Data provided:
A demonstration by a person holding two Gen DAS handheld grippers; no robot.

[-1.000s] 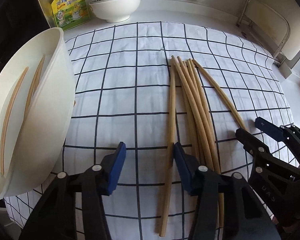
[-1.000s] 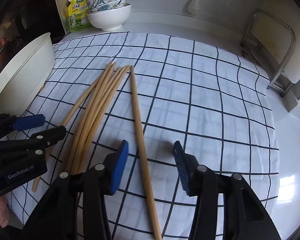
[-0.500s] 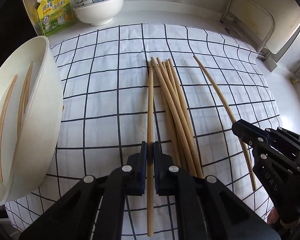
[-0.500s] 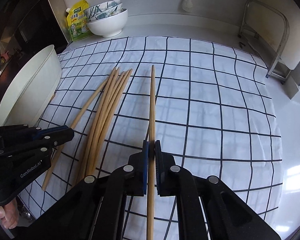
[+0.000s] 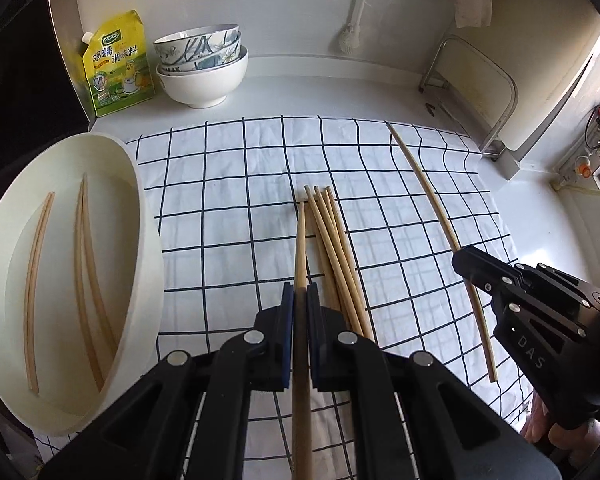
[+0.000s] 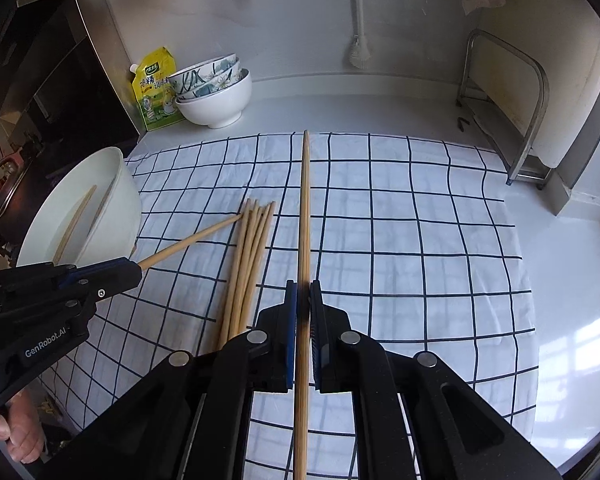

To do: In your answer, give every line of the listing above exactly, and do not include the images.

Exercise answer:
A demonstration by a person holding two Gen DAS handheld grippers; no robot.

[-1.000s] 
[-1.000s] 
[-0.500s] 
[-0.500s] 
[+0.000s] 
[+0.000s] 

The answer given is complete as it stands.